▸ **Exercise instructions**
Start at the line that contains "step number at" in the listing below and extract every line through the last, exactly; leave pictures out.

▸ **Recorded data**
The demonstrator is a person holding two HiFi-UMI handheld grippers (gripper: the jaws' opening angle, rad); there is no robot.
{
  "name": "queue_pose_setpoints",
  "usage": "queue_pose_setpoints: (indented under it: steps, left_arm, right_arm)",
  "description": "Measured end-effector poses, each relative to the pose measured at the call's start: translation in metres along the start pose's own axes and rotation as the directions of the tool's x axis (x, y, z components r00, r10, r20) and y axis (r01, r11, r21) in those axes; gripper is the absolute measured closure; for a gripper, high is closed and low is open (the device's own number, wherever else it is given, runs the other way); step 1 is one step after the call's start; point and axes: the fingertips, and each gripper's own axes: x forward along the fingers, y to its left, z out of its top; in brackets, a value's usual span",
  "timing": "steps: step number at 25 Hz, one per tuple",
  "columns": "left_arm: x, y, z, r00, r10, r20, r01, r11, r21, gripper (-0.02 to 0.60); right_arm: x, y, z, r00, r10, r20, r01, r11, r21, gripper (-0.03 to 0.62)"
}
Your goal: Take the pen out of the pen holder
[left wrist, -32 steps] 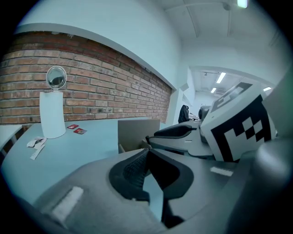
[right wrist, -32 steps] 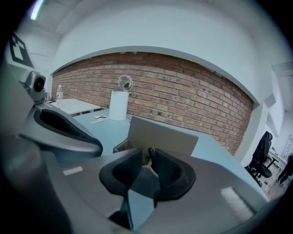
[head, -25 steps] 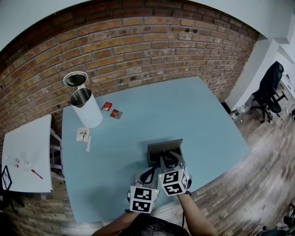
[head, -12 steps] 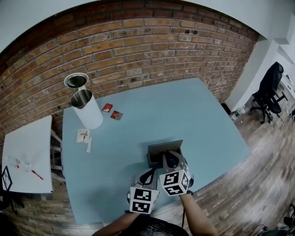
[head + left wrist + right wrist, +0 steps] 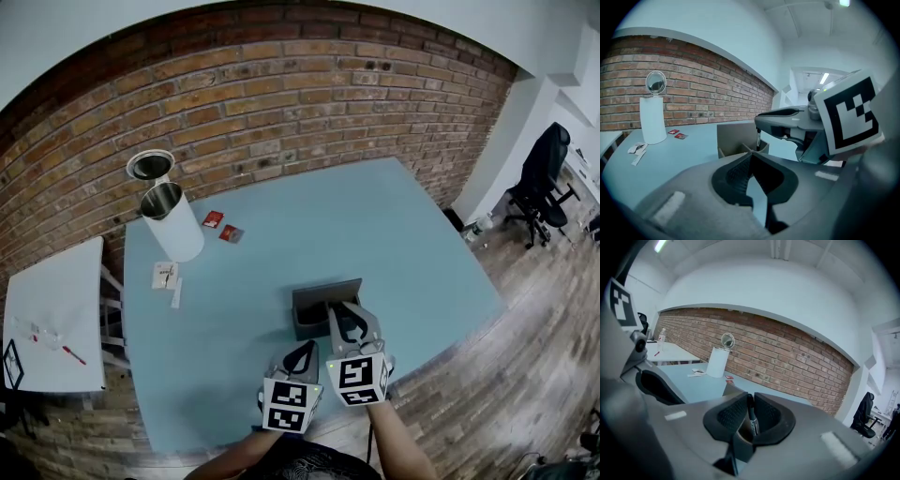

▸ **Output of the exercise**
  "timing": "steps: step number at 25 Hz, one per tuple",
  "columns": "left_arm: x, y, z, r00, r10, r20, r01, r11, r21, gripper (-0.02 to 0.60); right_arm: x, y, z, r00, r10, r20, r01, r11, r21, gripper (-0.03 to 0.62)"
}
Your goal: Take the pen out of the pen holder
[left wrist, -32 steps] 
[right wrist, -32 steps] 
[head, -25 steps] 
[head, -12 steps] 
[head + left wrist + right wrist, +0 steps] 

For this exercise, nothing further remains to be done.